- Data for this exercise:
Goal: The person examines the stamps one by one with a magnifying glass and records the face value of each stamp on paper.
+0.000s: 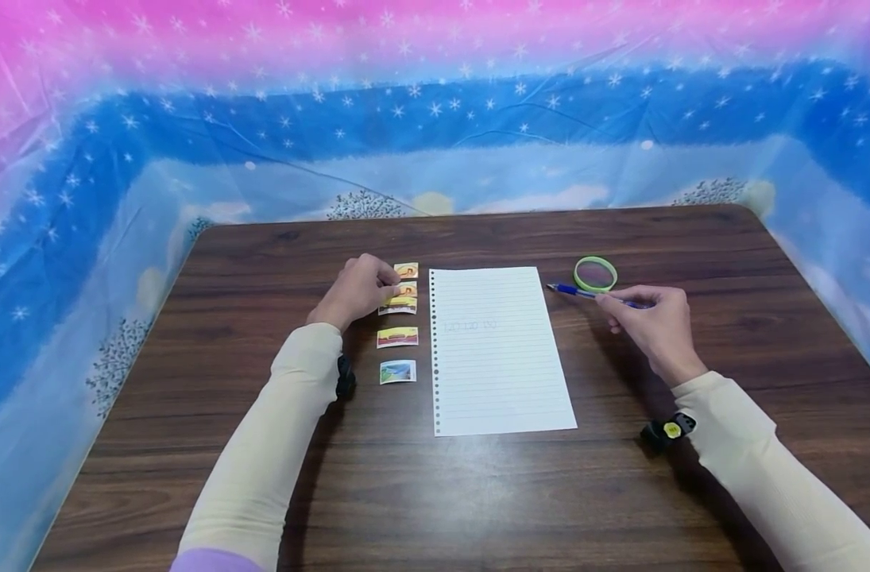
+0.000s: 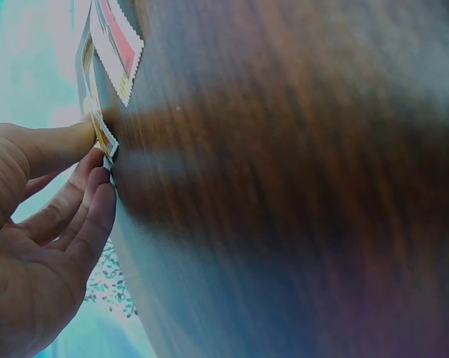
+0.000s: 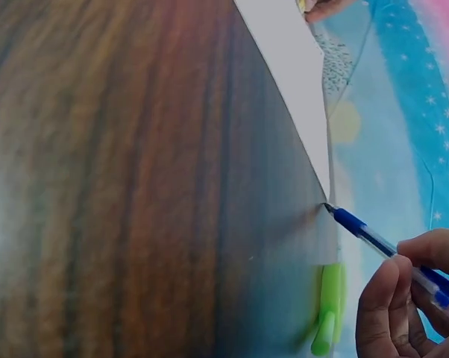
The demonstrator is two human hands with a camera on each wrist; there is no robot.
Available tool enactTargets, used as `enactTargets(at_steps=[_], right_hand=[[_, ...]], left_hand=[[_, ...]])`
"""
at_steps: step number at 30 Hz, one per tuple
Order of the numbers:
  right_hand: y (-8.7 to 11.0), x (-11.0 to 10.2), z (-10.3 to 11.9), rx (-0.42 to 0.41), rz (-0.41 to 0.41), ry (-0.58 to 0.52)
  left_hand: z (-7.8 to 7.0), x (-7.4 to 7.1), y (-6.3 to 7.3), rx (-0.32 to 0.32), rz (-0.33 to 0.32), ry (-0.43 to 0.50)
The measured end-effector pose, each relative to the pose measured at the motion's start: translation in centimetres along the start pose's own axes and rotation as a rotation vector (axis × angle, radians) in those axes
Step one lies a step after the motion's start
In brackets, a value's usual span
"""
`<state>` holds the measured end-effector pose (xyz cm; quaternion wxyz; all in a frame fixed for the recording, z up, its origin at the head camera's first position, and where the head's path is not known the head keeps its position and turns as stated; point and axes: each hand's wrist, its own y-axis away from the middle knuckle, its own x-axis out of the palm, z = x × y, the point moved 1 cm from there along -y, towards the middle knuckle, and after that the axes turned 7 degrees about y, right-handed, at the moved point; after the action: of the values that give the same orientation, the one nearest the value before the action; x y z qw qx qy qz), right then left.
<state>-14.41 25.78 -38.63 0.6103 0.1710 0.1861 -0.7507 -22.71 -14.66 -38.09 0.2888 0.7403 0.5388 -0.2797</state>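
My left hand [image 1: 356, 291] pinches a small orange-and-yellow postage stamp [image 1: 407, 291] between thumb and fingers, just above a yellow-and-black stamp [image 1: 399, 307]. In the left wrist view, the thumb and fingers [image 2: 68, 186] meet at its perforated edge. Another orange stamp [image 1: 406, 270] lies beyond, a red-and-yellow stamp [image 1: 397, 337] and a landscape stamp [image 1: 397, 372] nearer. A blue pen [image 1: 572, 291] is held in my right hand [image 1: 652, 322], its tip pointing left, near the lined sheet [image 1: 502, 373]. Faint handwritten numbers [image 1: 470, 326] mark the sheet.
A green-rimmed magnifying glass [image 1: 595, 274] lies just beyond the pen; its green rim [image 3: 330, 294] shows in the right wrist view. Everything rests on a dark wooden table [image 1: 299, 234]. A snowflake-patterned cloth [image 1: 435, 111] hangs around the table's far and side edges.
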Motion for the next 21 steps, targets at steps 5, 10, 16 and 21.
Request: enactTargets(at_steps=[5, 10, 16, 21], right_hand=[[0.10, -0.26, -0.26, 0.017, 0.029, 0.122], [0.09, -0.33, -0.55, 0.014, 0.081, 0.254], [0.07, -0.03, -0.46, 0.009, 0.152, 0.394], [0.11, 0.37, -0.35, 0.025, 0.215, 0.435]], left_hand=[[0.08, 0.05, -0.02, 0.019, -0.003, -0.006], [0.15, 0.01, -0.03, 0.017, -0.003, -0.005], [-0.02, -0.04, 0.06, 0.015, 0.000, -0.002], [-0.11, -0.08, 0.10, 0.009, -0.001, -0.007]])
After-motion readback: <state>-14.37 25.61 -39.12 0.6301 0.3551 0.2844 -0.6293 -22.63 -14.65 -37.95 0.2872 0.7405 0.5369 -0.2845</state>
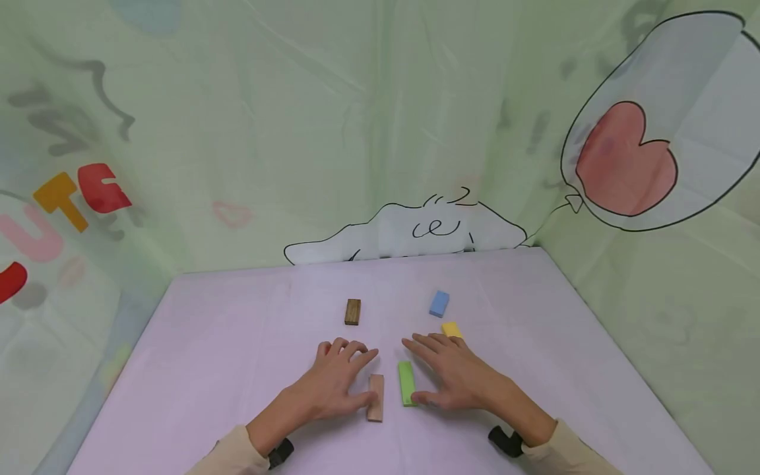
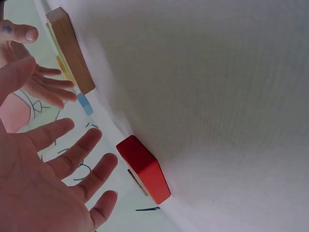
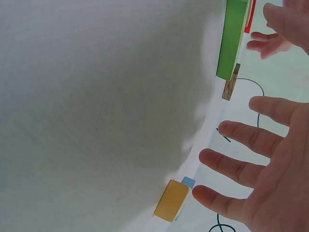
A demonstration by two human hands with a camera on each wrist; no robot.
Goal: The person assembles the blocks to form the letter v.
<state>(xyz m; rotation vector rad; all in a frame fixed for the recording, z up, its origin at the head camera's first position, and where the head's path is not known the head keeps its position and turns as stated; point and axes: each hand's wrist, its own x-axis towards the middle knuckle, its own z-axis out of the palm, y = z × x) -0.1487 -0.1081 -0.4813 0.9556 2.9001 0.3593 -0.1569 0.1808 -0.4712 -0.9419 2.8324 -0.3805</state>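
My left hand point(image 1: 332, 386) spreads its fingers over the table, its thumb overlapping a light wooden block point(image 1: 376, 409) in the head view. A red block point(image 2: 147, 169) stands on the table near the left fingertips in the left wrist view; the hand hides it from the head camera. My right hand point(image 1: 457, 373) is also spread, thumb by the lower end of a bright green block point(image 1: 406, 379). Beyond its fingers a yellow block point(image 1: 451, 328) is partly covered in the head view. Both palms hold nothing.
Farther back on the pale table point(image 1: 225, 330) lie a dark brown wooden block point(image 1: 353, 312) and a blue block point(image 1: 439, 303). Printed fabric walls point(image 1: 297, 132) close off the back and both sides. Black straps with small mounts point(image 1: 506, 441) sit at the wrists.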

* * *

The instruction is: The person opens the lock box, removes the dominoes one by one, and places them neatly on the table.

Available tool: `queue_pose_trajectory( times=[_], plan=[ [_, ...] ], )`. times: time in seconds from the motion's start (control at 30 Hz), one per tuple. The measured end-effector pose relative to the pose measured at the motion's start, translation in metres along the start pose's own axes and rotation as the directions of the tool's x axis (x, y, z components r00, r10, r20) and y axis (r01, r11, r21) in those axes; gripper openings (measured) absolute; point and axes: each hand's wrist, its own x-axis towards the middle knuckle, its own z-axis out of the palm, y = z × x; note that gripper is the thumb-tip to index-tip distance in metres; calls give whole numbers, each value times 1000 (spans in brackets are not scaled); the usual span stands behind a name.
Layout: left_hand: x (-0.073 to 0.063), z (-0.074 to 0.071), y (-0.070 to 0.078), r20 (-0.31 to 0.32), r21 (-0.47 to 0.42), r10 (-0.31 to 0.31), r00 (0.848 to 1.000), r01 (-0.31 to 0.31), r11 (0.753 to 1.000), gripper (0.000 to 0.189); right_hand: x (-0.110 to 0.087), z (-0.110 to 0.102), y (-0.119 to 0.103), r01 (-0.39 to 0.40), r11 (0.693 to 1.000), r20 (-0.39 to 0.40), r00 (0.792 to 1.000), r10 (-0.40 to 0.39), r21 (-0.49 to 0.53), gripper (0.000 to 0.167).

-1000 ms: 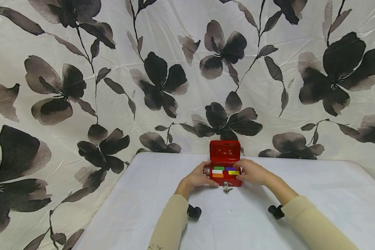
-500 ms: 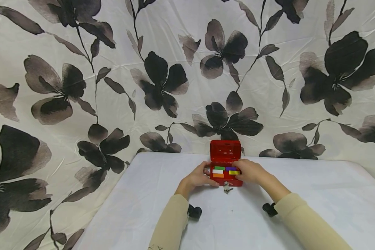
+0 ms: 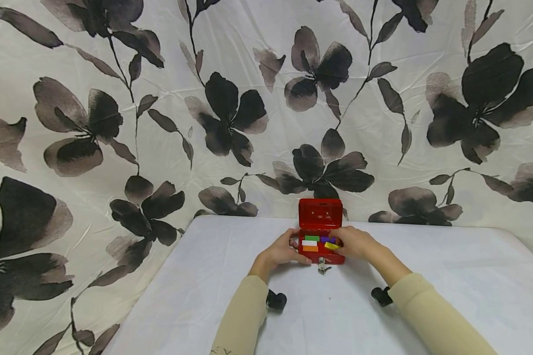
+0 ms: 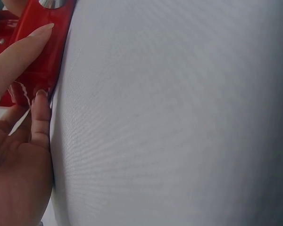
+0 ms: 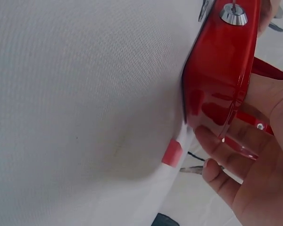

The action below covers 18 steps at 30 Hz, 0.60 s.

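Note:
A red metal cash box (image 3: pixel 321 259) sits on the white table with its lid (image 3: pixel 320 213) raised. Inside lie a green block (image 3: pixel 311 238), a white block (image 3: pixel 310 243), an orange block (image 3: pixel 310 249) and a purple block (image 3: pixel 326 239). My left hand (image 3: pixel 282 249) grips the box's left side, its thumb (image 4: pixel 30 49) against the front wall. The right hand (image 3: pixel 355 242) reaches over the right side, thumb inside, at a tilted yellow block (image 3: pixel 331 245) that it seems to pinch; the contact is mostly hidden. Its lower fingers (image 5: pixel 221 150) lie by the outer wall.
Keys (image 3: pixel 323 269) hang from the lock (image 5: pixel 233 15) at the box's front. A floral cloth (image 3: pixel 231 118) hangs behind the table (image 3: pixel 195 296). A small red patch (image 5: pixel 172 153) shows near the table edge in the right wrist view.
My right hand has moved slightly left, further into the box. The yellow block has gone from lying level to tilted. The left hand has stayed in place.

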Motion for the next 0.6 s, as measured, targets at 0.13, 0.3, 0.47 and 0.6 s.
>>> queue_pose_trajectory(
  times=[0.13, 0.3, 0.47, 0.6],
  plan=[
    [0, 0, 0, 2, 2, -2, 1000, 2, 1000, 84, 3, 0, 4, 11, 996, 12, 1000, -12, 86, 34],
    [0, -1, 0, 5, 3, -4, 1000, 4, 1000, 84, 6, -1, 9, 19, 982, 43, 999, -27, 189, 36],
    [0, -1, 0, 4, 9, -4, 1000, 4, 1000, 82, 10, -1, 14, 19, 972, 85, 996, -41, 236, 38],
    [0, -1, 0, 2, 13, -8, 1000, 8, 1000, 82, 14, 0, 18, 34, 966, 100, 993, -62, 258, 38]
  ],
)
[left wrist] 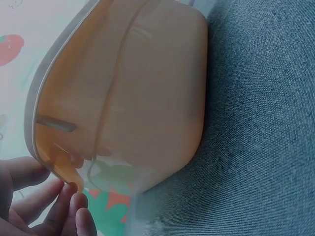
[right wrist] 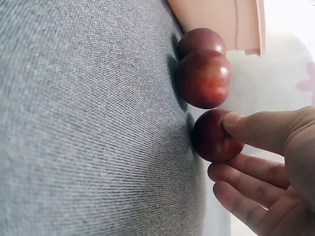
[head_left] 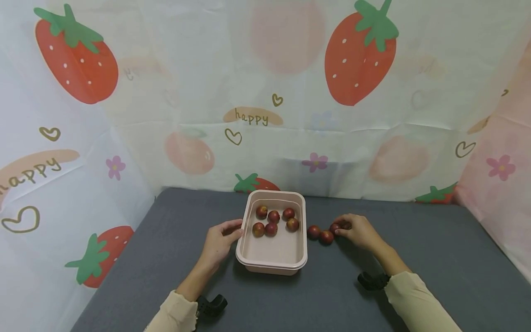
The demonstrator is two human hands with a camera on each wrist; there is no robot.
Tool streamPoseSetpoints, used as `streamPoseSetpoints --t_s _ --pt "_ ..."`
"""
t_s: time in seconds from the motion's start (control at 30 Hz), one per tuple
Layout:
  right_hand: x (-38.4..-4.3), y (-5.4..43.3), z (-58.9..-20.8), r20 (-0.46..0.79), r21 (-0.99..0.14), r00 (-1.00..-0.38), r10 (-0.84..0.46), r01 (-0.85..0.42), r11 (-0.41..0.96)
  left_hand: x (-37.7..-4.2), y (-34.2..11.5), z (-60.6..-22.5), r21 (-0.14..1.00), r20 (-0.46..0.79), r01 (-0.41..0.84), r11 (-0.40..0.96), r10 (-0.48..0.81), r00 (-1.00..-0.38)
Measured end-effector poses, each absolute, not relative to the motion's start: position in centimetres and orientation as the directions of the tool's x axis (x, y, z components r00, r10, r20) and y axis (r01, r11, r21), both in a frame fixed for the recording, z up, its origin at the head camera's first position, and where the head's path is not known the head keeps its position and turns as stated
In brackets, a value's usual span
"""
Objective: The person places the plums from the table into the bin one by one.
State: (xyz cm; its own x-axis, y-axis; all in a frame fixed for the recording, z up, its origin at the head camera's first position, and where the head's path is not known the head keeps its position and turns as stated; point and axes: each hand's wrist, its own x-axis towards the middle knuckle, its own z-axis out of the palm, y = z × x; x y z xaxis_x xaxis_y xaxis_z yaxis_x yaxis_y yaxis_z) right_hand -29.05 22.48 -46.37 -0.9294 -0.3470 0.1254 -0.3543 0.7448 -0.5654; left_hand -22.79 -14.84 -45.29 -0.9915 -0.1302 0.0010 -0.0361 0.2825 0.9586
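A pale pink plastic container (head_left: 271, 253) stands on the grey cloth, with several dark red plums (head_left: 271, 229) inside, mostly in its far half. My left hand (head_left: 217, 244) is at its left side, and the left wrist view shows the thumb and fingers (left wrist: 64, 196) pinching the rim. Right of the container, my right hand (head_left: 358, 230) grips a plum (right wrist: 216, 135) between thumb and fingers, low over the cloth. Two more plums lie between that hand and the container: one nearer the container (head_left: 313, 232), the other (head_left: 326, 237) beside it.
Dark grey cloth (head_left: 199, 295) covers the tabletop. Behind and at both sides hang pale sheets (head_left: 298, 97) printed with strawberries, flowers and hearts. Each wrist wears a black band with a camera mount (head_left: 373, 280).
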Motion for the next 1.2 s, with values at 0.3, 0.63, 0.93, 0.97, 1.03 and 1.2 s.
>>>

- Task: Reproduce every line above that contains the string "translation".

- Response to the exercise:
The measured end-effector pose, each relative to the pose measured at the motion's start: translation in centimetres along the start pose's own axes and rotation as a rotation vector (axis × angle, radians) in those axes
Available tool: `queue_pose_trajectory( times=[_], plan=[ [_, ...] ], )`. times: time in seconds from the motion's start (control at 30 Hz), one per tuple. The measured end-effector pose relative to the pose measured at the motion's start, translation in metres along the start pose's own axes and rotation as the directions of the tool's x axis (x, y, z components r00, r10, r20) and y axis (r01, r11, r21) in those axes; gripper openings (measured) absolute; point and axes: each hand's wrist, its own x-axis towards the middle knuckle, its own z-axis out of the palm, y = z × x; note that gripper is the thumb-tip to index-tip distance in metres; calls give whole numbers, each value times 1000 (spans in brackets are not scaled); the usual span stands behind a name.

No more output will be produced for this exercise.